The International Paralympic Committee (IPC) has confirmed it has found no adverse analytical findings after completing a re-analysis programme of athlete anti-doping urine samples from the Vancouver 2010 Winter Paralympic Games.
The announcement comes with just four days to go until the start of the Pyeongchang 2018 Winter Paralympics here.
Out of the 440 blood and urine samples taken from Vancouver 2010, all 370 urine samples were analysed prior to the statute of limitations expiring this month.
With the support of the Institut Armand-Frappier Research Centre in Québec in Canada, the samples were re-analysed using improved analytical methods, in order to possibly detect prohibited substances that could not be identified by the analysis performed at the time of the Games.
"The IPC is committed to protecting the interest of clean athletes not just at upcoming events, such as the Pyeongchang 2018 Paralympics, but also events that have already taken place," IPC President Andrew Parsons said.
"Thanks to advances in technology and testing methods, we are now able to detect substances that we could not at previous Games.
"I am pleased that no athlete samples when re-analysed from Vancouver 2010 returned any adverse analytical findings and am extremely grateful for the work of Institut Armand-Frappier Research Centre for re-testing the samples."
The IPC still has in storage athlete anti-doping samples from the Sochi 2014 and Rio 2016 Paralympic Games.
Under the respective World Anti-Doping Codes, the IPC has up to eight years to re-test the Sochi samples and 10 years for those from Rio.
The IPC is currently awaiting an opportunity to forensically re-examine a number of samples from Sochi 2014, where it conducted 490 tests and found one anti-doping violation in Para ice hockey.
As part of the Pyeongchang 2018 Winter Paralympics testing programme, the IPC intends to conduct 600 tests - a 22 per cent increase on the number of tests that took place during Sochi 2014.
These tests will be a combination of blood and urine tests, conducted both in and out of competition.
"In order to try and ensure a level playing field before, during and after Pyeongchang 2018 we have implemented our most comprehensive anti-doping programme to date and increased the number of tests we have conducted with winter sport athletes both in and out of competition," Parsons said.
"Last year we doubled our anti-doping efforts in order to complement the activities of national anti-doping agencies and Organising Committees and this focus has continued in 2018."
Russian athletes at the Pyeongchang 2018 Winter Paralympics will compete under the guise of Neutral Paralympic Athletes.
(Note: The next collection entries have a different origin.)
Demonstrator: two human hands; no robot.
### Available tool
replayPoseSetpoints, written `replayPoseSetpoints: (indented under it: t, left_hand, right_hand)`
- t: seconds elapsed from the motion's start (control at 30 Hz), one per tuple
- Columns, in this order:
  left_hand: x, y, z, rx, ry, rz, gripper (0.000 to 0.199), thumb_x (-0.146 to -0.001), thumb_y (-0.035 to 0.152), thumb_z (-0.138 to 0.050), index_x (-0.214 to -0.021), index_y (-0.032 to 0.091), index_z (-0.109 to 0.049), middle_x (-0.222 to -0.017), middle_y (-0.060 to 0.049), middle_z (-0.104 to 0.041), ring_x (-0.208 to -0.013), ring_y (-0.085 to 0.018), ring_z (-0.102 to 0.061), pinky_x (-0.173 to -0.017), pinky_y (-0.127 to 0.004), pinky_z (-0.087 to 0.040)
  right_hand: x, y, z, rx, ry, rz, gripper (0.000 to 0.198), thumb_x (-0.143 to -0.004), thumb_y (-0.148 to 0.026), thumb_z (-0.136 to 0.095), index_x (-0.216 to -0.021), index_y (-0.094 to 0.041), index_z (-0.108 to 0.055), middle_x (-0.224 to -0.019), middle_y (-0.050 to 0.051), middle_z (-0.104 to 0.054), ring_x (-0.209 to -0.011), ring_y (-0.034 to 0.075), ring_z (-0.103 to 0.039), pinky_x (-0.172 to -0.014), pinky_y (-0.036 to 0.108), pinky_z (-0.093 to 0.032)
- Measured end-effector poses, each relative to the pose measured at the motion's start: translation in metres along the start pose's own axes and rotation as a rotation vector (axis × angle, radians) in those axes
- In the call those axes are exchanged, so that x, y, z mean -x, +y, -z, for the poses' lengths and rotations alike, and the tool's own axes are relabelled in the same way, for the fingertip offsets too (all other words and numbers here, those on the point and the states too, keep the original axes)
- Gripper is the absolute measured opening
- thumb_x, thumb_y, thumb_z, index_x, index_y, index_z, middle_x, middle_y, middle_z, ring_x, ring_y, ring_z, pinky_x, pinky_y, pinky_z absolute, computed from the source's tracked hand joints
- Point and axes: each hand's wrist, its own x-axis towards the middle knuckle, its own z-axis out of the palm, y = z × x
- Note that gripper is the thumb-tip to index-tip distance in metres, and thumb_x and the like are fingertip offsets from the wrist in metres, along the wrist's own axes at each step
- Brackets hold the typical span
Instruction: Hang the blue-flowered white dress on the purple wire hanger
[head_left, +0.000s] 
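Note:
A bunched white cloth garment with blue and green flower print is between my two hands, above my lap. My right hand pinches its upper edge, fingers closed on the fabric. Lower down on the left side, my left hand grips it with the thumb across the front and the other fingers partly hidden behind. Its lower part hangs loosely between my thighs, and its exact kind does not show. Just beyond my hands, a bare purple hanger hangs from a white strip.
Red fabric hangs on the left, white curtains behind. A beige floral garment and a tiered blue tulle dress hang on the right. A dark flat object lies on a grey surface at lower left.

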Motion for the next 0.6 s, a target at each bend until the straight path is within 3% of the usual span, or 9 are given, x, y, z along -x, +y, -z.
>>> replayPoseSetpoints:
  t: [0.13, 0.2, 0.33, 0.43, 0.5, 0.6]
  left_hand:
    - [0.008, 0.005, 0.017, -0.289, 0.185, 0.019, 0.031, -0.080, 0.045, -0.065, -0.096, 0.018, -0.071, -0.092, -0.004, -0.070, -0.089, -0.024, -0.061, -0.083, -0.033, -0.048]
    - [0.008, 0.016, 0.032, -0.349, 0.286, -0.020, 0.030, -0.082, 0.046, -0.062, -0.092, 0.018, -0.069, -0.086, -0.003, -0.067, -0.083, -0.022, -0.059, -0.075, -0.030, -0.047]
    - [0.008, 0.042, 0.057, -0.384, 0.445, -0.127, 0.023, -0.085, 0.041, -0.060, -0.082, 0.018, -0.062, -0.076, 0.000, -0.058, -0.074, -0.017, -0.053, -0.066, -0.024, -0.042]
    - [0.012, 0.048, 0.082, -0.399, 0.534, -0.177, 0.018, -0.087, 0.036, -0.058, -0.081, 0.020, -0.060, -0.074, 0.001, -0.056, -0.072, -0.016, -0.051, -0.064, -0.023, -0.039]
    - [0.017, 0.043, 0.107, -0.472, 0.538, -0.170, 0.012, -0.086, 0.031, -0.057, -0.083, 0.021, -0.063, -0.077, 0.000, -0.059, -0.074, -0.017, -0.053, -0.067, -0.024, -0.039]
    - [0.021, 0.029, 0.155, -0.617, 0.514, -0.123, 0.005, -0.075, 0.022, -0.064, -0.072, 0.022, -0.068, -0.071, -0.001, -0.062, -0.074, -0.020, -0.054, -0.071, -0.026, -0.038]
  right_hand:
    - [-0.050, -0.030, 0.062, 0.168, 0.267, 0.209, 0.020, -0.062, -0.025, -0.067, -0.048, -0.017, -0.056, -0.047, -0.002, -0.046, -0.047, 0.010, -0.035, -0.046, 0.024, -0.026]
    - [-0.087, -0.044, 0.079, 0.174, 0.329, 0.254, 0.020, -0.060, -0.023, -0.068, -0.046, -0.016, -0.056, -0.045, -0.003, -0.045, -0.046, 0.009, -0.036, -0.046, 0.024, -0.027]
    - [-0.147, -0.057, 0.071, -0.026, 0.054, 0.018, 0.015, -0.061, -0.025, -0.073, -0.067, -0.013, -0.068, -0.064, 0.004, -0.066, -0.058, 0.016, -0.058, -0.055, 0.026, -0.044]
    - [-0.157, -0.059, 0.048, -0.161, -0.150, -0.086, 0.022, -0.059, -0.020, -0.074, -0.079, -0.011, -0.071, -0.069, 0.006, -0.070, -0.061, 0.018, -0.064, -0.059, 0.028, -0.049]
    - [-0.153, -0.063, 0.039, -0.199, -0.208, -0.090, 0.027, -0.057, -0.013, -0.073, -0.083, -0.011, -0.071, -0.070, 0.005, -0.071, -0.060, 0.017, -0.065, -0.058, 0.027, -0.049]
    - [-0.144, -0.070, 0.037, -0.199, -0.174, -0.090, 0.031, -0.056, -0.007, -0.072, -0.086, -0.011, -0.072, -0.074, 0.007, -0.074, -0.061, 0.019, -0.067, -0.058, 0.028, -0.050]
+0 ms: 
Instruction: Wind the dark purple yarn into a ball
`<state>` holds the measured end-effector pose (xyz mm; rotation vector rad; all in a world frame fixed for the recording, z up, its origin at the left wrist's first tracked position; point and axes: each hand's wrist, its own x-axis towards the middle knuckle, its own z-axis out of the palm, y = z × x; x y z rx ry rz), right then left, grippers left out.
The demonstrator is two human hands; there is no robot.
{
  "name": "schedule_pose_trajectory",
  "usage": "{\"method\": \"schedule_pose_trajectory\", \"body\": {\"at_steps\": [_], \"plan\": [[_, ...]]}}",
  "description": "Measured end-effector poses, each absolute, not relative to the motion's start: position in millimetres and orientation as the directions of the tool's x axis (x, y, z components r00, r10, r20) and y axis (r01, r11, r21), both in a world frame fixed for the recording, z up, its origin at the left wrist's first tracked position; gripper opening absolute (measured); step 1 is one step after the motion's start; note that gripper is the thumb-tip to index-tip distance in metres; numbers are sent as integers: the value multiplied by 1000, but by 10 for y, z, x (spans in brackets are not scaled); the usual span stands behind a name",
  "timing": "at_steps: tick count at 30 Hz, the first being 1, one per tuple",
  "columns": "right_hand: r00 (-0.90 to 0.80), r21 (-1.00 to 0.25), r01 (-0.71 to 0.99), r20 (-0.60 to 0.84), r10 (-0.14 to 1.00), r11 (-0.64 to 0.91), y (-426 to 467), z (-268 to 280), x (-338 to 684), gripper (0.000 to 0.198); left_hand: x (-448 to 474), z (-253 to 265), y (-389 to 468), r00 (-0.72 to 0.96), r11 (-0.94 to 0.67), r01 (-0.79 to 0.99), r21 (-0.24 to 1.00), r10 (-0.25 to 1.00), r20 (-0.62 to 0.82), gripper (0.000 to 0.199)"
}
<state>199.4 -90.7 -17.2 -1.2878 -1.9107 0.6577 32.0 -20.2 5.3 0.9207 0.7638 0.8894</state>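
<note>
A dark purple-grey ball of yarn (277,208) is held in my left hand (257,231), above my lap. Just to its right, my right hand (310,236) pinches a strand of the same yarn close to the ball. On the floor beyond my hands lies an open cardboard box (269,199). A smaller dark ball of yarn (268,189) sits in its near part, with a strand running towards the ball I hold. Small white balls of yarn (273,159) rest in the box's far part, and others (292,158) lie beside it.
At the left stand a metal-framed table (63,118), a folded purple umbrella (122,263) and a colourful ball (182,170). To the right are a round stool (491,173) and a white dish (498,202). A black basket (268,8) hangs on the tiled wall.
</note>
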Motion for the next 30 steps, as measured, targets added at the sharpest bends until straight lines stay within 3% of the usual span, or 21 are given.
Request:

It comes after the IPC maintained its suspension of the Russian Paralympic Committee in January with the country still not having accepted the findings of the McLaren Report and the Russian Anti-Doping Agency remaining non compliant with the World Anti-Doping Agency.
Russia dominated the medal table at Sochi 2014.
They won a total of 80 medals, including 30 gold, but the achievement has been tarnished following the publication of the McLaren Report which alleged "systematic manipulation" of doping samples during the Winter Olympic and Paralympic Games.